This post is my solution walkthrough for the bonus Acloud guru challenge from the Cloud resume book by Forrest Brazeal. The book can be found Here. This challenge is a good learning path for deploying workloads on Kubernetes cluster and spinning up a Kubernetes cluster. This post will describe how I completed the challenge and my approach towards the challenge solution. My challenge solution provides a good learning experience for these technologies:
- Kubernetes and deploying to Kubernetes
- App Development (I used Python but in theory it can be anything)

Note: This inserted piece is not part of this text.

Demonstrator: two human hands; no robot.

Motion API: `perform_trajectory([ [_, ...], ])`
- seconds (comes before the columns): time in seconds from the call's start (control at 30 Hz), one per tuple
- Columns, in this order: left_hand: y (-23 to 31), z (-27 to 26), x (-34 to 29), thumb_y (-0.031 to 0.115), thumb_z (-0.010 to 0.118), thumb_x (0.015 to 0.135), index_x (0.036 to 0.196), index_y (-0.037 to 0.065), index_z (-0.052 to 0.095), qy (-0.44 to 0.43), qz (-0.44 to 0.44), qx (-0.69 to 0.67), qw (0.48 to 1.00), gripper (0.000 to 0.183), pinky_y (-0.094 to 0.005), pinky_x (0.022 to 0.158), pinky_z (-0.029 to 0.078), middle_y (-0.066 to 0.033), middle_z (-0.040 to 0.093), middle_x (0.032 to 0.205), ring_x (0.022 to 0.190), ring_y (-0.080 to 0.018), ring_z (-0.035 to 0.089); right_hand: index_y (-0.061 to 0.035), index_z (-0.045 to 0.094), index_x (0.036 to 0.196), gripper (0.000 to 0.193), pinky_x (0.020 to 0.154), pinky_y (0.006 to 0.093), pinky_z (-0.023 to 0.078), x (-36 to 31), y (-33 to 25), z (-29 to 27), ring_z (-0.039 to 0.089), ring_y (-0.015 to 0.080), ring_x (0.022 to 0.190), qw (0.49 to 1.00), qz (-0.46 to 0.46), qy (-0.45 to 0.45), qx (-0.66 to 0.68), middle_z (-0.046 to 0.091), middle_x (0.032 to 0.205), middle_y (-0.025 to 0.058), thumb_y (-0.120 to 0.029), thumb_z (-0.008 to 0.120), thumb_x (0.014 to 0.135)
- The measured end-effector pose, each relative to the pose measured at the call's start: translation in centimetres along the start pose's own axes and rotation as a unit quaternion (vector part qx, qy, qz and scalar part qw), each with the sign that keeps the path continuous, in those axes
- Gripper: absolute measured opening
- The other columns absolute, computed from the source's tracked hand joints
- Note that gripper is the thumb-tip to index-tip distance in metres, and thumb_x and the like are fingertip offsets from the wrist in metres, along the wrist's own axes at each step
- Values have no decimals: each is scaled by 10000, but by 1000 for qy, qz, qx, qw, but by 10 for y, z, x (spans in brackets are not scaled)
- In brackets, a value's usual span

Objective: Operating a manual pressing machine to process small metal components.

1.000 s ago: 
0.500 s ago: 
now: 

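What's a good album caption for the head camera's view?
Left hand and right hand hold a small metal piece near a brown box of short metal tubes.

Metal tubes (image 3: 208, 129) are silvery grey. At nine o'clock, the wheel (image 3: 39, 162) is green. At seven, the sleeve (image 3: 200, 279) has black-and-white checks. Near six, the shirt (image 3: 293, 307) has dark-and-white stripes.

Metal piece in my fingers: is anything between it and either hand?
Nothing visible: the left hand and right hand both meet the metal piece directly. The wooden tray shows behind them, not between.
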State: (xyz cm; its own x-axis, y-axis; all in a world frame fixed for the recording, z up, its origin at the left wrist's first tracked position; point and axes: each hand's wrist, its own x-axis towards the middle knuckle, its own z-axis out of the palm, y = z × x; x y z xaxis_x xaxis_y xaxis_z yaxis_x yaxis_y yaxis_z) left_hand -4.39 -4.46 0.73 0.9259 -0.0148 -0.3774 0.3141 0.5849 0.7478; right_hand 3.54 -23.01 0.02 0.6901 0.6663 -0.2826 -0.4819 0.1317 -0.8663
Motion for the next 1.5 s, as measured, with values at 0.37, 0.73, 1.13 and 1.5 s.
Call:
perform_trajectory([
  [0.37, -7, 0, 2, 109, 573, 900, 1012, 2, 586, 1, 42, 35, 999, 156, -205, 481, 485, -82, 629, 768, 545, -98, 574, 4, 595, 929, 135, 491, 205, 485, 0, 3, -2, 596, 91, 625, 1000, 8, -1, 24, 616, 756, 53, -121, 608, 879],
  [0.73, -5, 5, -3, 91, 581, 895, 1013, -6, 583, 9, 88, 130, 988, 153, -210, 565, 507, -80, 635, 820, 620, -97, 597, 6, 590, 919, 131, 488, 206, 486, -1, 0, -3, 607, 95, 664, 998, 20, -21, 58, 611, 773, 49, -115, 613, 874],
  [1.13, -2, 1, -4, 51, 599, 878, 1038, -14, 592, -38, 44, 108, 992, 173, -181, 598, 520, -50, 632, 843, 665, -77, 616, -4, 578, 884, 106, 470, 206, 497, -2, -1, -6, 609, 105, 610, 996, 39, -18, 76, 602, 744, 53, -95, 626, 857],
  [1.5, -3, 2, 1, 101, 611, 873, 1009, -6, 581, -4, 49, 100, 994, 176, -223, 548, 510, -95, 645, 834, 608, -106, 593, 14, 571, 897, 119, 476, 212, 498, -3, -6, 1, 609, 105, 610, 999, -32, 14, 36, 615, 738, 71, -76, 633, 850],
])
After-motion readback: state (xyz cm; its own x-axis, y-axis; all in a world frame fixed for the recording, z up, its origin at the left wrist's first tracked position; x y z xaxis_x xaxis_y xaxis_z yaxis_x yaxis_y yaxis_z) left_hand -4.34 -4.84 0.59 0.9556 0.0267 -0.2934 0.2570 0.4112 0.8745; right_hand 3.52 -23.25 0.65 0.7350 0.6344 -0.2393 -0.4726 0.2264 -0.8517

- Data analysis and visualization using Prometheus and Grafana
The GitHub repo for this post can be found Here
Before I start describing my solution, I am sure many of you will want to implement this on your own. If you want to follow along, please make sure these pre-requisites are met:
- Some Kubernetes knowledge. This will help understand the workings of the solution
- Jenkins server to run Jenkins jobs
- An AWS account. The EKS cluster may incur some charges so make sure to monitor that
- Terraform installed
- Jenkins Knowledge
- Docker knowledge
Apart from this I will explain all of the steps so it can be followed easily.
About the Challenge
Let me first explain about the challenge and its goals. This challenge was part of the cloud resume challenge book which I mentioned above. At high level the goal here is to deploy a data scraping workload on a Kubernetes cluster and visualize the data using a visualization tool. Below are the objectives which will be achieved by the challenge solution:
- Kubernetes Cluster: A Kubernetes cluster has to be spun up to deploy the workloads. The cluster can be anywhere like AWS or Google cloud. I am using AWS EKS here.
- Data Scraper/Importer application: Develop an application that will scrape data from some public time series data and store in a way to be read by below defined tools. Deploy this application as a workload on the Kubernetes cluster
Deploy data analysis tools: To analyze the data some tools need to be deployed on the Kubernetes cluster. These are the tools which need to be deployed on the cluster:
- Elasticsearch and Kibana
- Prometheus and Grafana
I am deploying Prometheus and Grafana for my solution. This will take data source as the data which is scraped by the data scraping application. The data will be visualized on Grafana.
- IAAC Deployment: Whole deployment should be automated using IAAC framework and pipeline. I am using Terraform and Jenkins to automate the whole deployment.
Hopefully that explains what is needed to be achieved in this challenge. Now let me move on to describing my approach to these.
First let me go through the end to end process of the solution and what goes on in the data process starting from data scraping to the visualization. Below image will describe the whole process flow:
Data Source: The process starts with getting the data from a public data source. Here I am using the data source as an API which provides free exchange rates for Bitcoin to USD. This is the API I am using Here . This API will provide the exchange rate between Bitcoin and USD at the moment when the API is called. So invoking the API multiple times provides kind of a time series data for the ups and downs of the exchange rate.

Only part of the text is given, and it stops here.